I love older men. And it's not for the reason the beauteous Jennifer Marlowe once offered on the sitcom WKRP in Cincinnati: "They're so sweet. And they tire easily."

I prefer older men because they know what they are and they don't lie to you or to themselves about it. They have had years to think about whether they want to stay that way or do the revolutionary thing and become kinder, better people.

So I don't like it when people mess with my, what shall we call them, erotic preferences.

When older men disgrace themselves, I feel betrayed. This does not apply to older men like Dick Cheney, who were born vile and honed that quality for a lifetime. We're talking about older men who started out right and then slid to perdition. Or else they discarded a lifetime of learning and reverted to childhood.

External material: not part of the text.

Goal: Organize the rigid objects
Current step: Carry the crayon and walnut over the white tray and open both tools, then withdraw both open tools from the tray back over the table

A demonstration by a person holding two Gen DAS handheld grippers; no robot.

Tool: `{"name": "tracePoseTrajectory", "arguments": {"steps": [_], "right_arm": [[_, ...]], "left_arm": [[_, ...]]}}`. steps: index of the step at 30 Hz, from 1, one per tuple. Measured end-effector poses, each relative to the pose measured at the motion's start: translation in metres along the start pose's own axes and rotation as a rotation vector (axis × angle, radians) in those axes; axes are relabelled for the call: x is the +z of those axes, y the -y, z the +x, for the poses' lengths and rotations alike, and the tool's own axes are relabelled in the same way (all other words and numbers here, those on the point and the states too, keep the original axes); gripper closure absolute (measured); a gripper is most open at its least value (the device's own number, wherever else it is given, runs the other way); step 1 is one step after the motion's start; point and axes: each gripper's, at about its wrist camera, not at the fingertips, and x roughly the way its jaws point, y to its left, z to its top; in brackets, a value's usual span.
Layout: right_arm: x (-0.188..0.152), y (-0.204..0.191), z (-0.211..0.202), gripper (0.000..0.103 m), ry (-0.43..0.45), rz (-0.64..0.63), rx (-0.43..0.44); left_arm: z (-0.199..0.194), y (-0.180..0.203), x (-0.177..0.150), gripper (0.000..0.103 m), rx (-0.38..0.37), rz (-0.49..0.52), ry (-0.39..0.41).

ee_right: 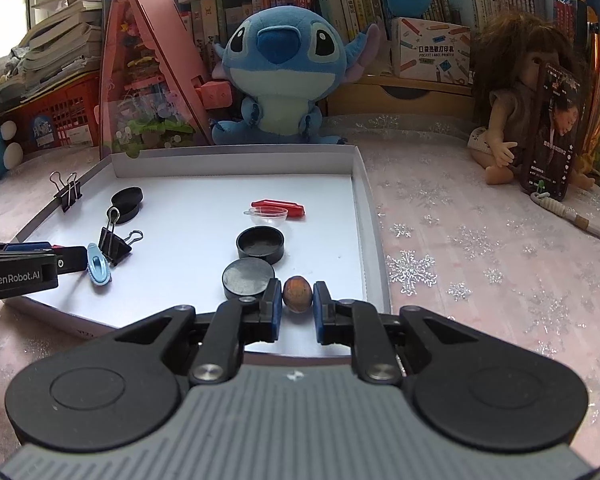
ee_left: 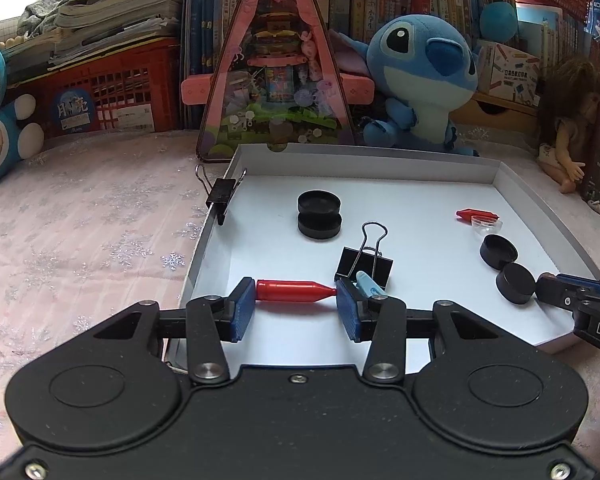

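Note:
A shallow white tray (ee_left: 380, 164) (ee_right: 228, 162) holds small items. My left gripper (ee_left: 296, 298) is shut end to end on a red bullet-shaped cap (ee_left: 294, 291) low over the tray's near left part. A black binder clip (ee_left: 366, 264) and a light blue clip (ee_left: 367, 283) lie just beyond its right finger. My right gripper (ee_right: 297, 300) sits close around a brown nut (ee_right: 297, 294) at the tray's near right edge, and the pads seem to touch it. A black lid (ee_right: 247, 276) lies beside its left finger, and a black cup (ee_right: 260, 245) lies behind it.
A stacked black lid pair (ee_left: 319, 214), a red marker piece (ee_right: 278, 208) and a clear small dish (ee_right: 268, 216) lie in the tray. A binder clip (ee_left: 220, 194) grips the tray's left wall. A Stitch plush (ee_right: 280, 68), a pink triangular box (ee_left: 276, 60), a doll (ee_right: 528, 96) and books stand behind.

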Motion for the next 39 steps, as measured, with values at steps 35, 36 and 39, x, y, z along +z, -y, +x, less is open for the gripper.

It is starting to look like a fashionable new disorder, like borderline personality disorder. Let's call it senescent infantilism syndrome.

This week, I watched Senator John McCain interviewed by Jon Stewart, host of The Daily Show. McCain performed a moral self-autopsy. He tiredly removed his own spine. Even Stewart was embarrassed for him.

Stewart began the interview with: "President Bush says he has made the world a safer place." Pause. "How much safer can the world afford to have him make us?"

McCain looked intensely uncomfortable and began blithering: "Before I answer that …" and didn't answer it.

"Don't dodge the question," Stewart said, somewhat shocked at how badly McCain dodges these days.

Stewart then asked McCain if Dick Cheney saying he stood by his year-old statement that the Iraqi insurgency is in its final throes meant that Cheney was an idiot.

McCain babbled some more. He said Bush was doing things right. "Mistakes have been made," he said. "Things are very tough," he conceded, but said Bush knows that.

Beware the use of the passive tense

Always watch out for a politician using the passive voice. It spares him from listing the mistakes and naming the people responsible for making them, as well as brushing off the number of people these mistakes killed.

McCain was a prisoner of the Viet Cong for more than five years. He attempted suicide several times rather than be used as a PR tool by his captors. The same man now he toadies to the same hard-right Republicans who lost him a crucial primary by telling voters he had an illegitimate black child (McCain and his wife had adopted a baby from Bangladesh). He praised Bush, whom he despises and accepted a degree from Jerry Falwell's "university," which he had previously scorned. And now he tells Stewart: "I appreciate the president's leadership on this. The president has been excellent on this issue."

McCain wants to be president so badly that there isn't a boot he won't lick.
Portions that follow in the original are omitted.